2. What is the map $(\theta \mapsto \theta A): \mathbb{R}^{0|1} \rightarrow Obs$? (The notation seems suggesting but I could not yield any conclusion.)

I am inclined to think this is an extension/consequence of the correspondence between a morphism $\psi_{(-)}:\mathbb{R}^{0|1} \rightarrow \Gamma_\Sigma(E_{odd})$ and a morphism $\phi_{(-)}:\mathbb{R}^{0} \rightarrow \Gamma_\Sigma(E_{even})$, but I haven't been successful to see how.

 

[Urs Schreiber]

I have troubles with the comment about observables on fermionic fields (under the definition of observables)

Thanks for catching this. Indeed this comment was wrong as stated. I was trying to say that these global points of the space of field histories of the Dirac field always yield the zero linear observable for the fermions (i.e cannot observe $\mathbf{\Psi}^\alpha(x)$), but of course they do see the even powers, such as $\mathbf{\Psi}^\alpha(x) \cdot \mathbf{\Psi}^\beta(x)$. I have corrected the statement in that comment and added a new example that says this in some detail, now here

 

[Duong]

Thanks! I think I got what you meant. Then perhaps still in that comment there're a few typos:

1. The plot $\mathbb{R}^{0|1} \rightarrow Obs$ should be specified by $c\mapsto \theta \mathbf{\Psi}^\alpha$.
2. (in the line below) The bosonic-observable component should be $\mathbf{\Psi}^\alpha$ instead of $\Pi$.
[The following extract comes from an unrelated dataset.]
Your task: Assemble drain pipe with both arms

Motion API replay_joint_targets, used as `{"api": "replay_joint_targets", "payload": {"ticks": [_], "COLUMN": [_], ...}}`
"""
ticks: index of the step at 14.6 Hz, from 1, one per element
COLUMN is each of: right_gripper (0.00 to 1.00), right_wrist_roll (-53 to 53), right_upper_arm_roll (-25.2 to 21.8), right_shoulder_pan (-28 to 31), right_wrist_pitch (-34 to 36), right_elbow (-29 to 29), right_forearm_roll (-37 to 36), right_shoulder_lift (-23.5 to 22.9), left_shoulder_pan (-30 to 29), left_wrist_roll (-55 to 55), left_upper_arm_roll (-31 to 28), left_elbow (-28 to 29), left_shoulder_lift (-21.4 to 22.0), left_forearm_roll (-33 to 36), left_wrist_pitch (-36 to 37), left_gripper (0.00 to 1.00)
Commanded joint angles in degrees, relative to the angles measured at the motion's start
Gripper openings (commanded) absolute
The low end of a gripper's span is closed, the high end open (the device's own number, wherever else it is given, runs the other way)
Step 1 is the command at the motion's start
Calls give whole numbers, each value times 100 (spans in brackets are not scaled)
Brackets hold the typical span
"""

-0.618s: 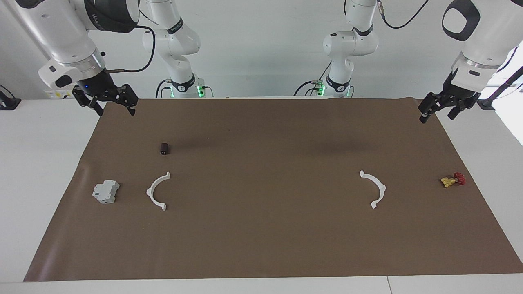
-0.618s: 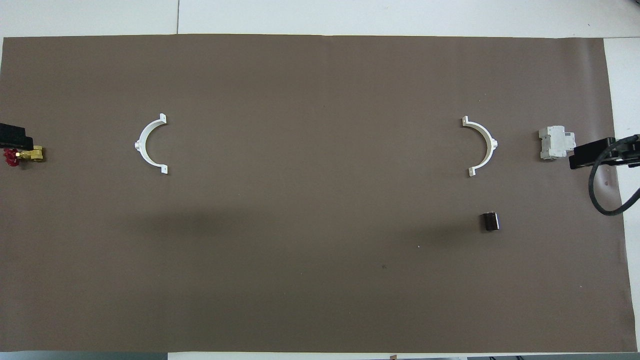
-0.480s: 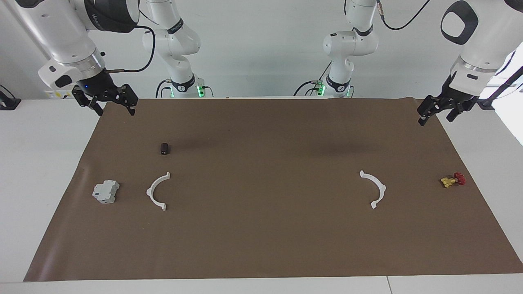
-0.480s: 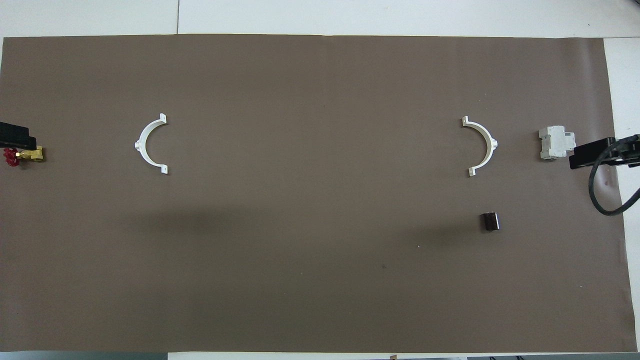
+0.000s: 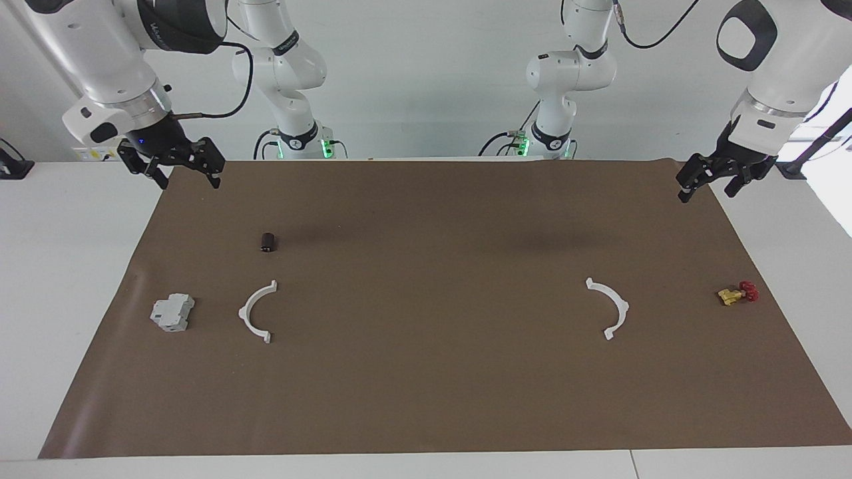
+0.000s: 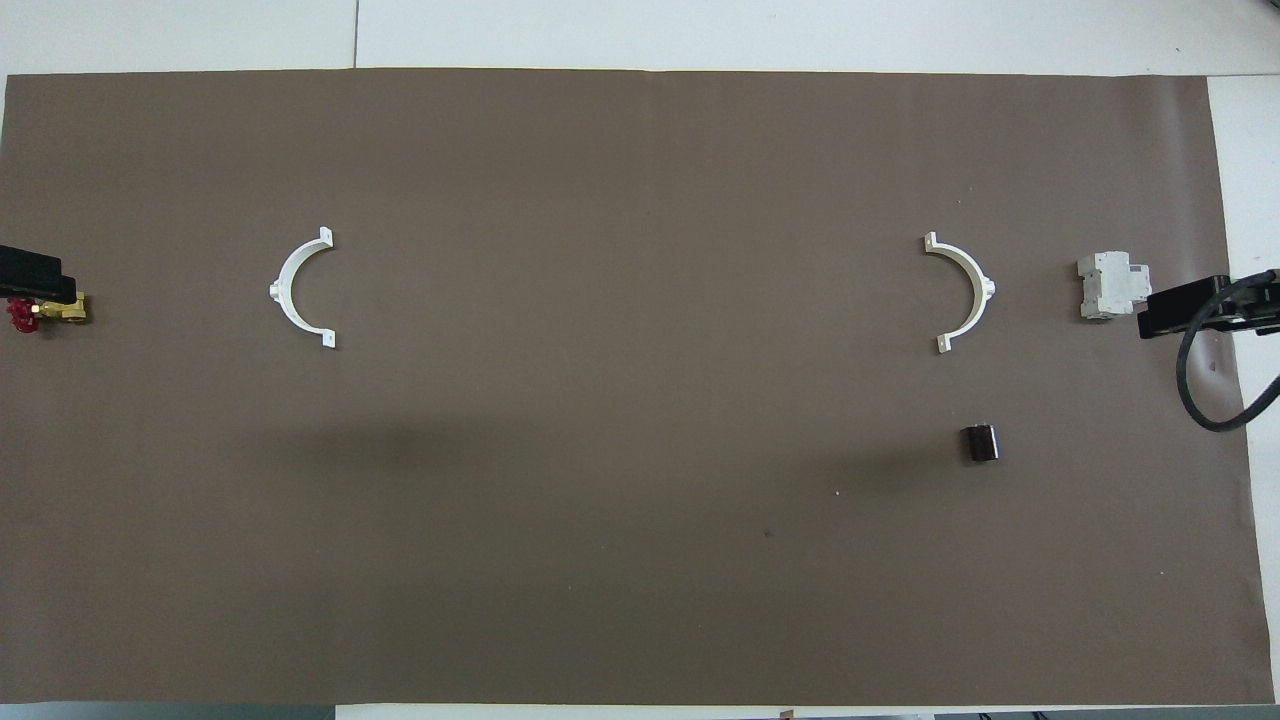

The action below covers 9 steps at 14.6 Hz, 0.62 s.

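Observation:
The drain pipe lies as two separate white half-rings on the brown mat. One half-ring (image 5: 243, 311) (image 6: 283, 290) is toward the right arm's end, the other half-ring (image 5: 624, 306) (image 6: 983, 290) toward the left arm's end, their hollow sides facing each other across a wide gap. My right gripper (image 5: 188, 179) hangs open and empty in the air above the mat's edge at its own end. At the other end, my left gripper (image 5: 707, 193) is also raised, open and empty. Neither touches a half-ring.
A grey boxy block (image 5: 172, 313) (image 6: 1110, 286) sits beside the right arm's half-ring, toward the table end. A small dark cylinder (image 5: 267, 242) (image 6: 980, 443) lies nearer to the robots. A yellow-and-red valve (image 5: 737, 293) (image 6: 50, 313) rests near the left arm's mat edge (image 5: 785, 319).
My left gripper has drifted slightly upward and toward the mat's middle. The right gripper and all parts on the mat have stayed in place.

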State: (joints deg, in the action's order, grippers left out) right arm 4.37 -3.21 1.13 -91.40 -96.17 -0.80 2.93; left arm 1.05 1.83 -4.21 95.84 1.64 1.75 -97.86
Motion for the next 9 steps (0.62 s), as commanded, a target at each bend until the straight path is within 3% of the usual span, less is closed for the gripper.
{"api": "replay_joint_targets", "payload": {"ticks": [1,2,5,9], "right_gripper": [100,100,100,100], "right_wrist_roll": [413,528,686,819], "right_upper_arm_roll": [22,22,22,31], "right_shoulder_pan": [97,106,141,124], "right_wrist_pitch": [-516,-772,-1185,-2476], "right_elbow": [-129,-226,-104,-322], "right_forearm_roll": [54,54,71,431], "right_shoulder_lift": [15,-3,-695,-1531], "left_shoulder_pan": [9,9,0,-9], "left_wrist_roll": [89,80,45,80], "left_upper_arm_roll": [-10,-10,-10,-10], "left_elbow": [5,40,58,84], "left_shoulder_lift": [90,117,170,179], "left_forearm_roll": [-34,-43,-34,-34], "left_wrist_pitch": [153,162,188,190], "left_gripper": [100,100,100,100]}}
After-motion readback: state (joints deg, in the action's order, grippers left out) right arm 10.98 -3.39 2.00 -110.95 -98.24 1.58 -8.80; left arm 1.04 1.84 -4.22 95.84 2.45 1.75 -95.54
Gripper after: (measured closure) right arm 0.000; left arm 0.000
I think it is useful to add that the bosonic observable which originally is of even degree now is regarded as of odd-degree (so that $\theta \mathbf{\Psi}^\alpha$ is of even degree), and this fact is made possible by Prop. 3.51. Also, I think it is very nice to keep the mentioning of "the zero linear observable" if we insist on thinking of the observables as "points".

 

[Urs Schreiber]

Then perhaps still in that comment there're a few typos:

Right, thanks again. Should be fixed now.